• _What is being asked_:
Give the lines again word for word, beginning with the one containing "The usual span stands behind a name" and ending with the last line of the material below.

• _Information supplied_:
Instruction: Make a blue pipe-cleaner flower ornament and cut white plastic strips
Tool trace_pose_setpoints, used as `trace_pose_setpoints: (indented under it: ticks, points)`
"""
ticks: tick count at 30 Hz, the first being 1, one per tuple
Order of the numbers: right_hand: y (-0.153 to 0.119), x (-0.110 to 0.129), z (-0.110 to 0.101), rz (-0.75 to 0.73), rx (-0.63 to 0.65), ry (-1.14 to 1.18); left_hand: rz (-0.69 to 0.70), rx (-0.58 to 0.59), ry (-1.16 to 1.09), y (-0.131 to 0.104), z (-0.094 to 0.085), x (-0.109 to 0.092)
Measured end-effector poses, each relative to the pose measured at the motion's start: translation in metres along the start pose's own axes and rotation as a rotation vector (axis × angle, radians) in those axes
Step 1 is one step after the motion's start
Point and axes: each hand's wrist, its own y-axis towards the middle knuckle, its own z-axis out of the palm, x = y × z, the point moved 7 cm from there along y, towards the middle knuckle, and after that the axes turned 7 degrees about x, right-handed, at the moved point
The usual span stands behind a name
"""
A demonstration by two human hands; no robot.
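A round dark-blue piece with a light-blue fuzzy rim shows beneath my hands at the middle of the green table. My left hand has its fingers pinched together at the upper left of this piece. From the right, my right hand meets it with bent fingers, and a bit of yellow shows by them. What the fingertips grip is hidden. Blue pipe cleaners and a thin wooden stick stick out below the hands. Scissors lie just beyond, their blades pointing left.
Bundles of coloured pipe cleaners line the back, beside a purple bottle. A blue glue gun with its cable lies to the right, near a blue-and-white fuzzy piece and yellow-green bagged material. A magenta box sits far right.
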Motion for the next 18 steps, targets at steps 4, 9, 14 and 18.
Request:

• _Output of the exercise_:
The usual span stands behind a name
"""
A demonstration by two human hands; no robot.
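A round dark-blue piece with a light-blue fuzzy rim shows beneath my hands at the middle of the green table. My left hand has its fingers pinched together at the upper left of this piece. From the right, my right hand meets it with bent fingers, and a bit of yellow shows by them. What the fingertips grip is hidden. Blue pipe cleaners and a thin wooden stick stick out below the hands. Scissors lie just beyond, their blades pointing left.
Bundles of coloured pipe cleaners line the back, beside a purple bottle. A blue glue gun with its cable lies to the right, near a blue-and-white fuzzy piece and yellow-green bagged material. A magenta box sits far right.
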Motion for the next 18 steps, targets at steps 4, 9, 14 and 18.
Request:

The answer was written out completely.